## Work instructions
For each line of the data below, test for "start". Report only the number of lines that pass.

## Information supplied
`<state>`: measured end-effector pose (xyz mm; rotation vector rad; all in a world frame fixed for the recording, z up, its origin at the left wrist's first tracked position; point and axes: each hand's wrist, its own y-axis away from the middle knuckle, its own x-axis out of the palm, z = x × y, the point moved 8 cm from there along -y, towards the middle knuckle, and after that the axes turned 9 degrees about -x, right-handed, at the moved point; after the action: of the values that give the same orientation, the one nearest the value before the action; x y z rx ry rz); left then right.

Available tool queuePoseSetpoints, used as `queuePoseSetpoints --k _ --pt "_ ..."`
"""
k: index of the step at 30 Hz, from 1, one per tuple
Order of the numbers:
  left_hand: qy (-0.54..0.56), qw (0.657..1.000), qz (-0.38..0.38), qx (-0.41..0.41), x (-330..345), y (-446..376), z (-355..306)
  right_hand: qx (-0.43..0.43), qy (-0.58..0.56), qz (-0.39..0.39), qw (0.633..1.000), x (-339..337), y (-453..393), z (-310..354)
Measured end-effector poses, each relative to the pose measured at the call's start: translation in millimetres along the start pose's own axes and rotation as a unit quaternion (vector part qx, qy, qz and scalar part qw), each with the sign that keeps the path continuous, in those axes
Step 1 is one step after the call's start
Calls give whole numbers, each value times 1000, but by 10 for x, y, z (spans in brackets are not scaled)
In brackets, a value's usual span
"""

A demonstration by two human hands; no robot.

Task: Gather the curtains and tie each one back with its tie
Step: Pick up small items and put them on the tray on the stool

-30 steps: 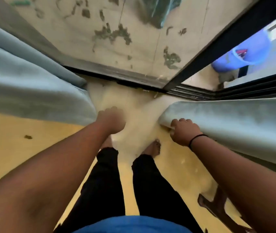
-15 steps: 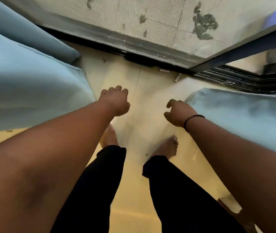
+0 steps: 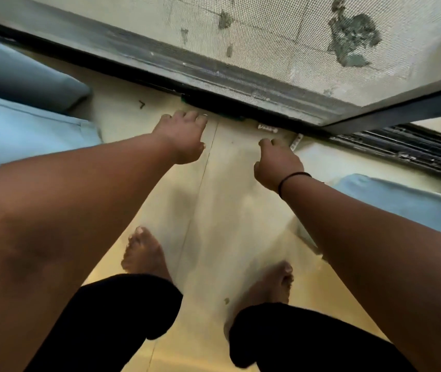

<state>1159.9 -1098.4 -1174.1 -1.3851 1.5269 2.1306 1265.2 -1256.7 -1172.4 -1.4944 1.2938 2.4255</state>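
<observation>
The camera looks steeply down at a pale tiled floor (image 3: 227,216) in front of a sliding door. Both arms reach forward over the floor, between two blue curtains.

The left hand (image 3: 183,138) hangs in the air with its back to the camera. Its fingers are bent a little and loose, and it grasps nothing. The left curtain (image 3: 26,130) hangs at the left edge of the view, near this forearm but apart from the hand.

The right hand (image 3: 277,165) is also seen from behind, with a thin black band (image 3: 293,178) around the wrist. Its fingers curl downward, so the palm side is hidden; as far as I can see nothing is in it, but I cannot tell this for sure. The right curtain (image 3: 407,202) hangs at the right edge, partly behind the right forearm, and the hand does not touch it.

No curtain tie shows in either hand.

Ahead of the hands runs the dark door track (image 3: 214,73), and above it a mesh screen (image 3: 267,28) (through it a stained outside floor is visible). Two bare feet stand on the floor below: the left foot (image 3: 144,253) and the right foot (image 3: 270,285), under black trouser legs (image 3: 122,318).
</observation>
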Motion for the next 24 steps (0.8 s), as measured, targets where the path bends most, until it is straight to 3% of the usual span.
queuePoseSetpoints --k 9,16,24 --pt "-92 994 -42 52 191 -493 -173 -23 18 -42 999 186 -549 -99" --pt "-127 987 -88 50 198 -468 -231 -28 36 -145 988 65 -578 -111" --pt "-61 997 -42 21 367 -348 -153 -48 70 -77 993 138 -505 -124"
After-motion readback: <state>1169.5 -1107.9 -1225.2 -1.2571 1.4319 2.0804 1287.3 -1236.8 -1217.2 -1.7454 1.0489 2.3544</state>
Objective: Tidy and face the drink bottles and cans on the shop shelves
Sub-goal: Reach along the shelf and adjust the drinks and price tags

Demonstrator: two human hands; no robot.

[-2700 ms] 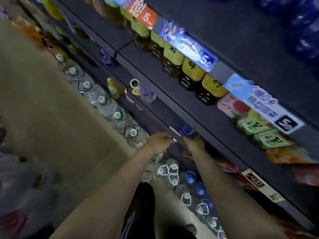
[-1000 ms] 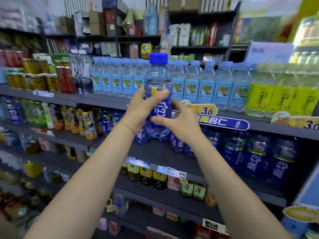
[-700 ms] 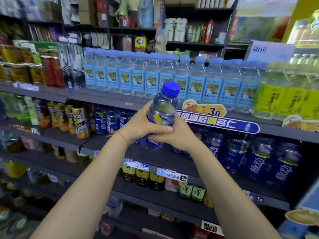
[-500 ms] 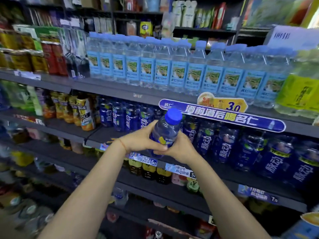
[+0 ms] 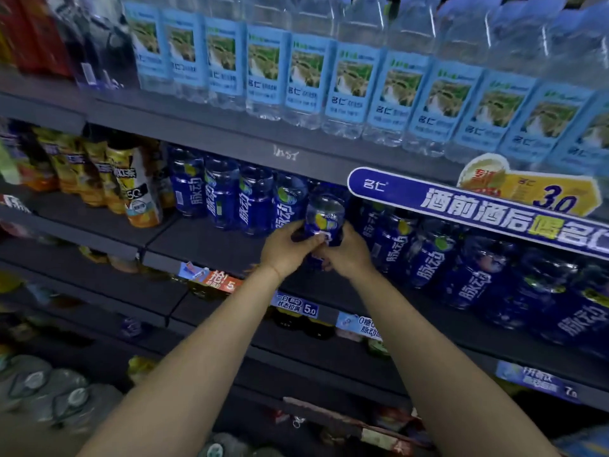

## Expected answer
2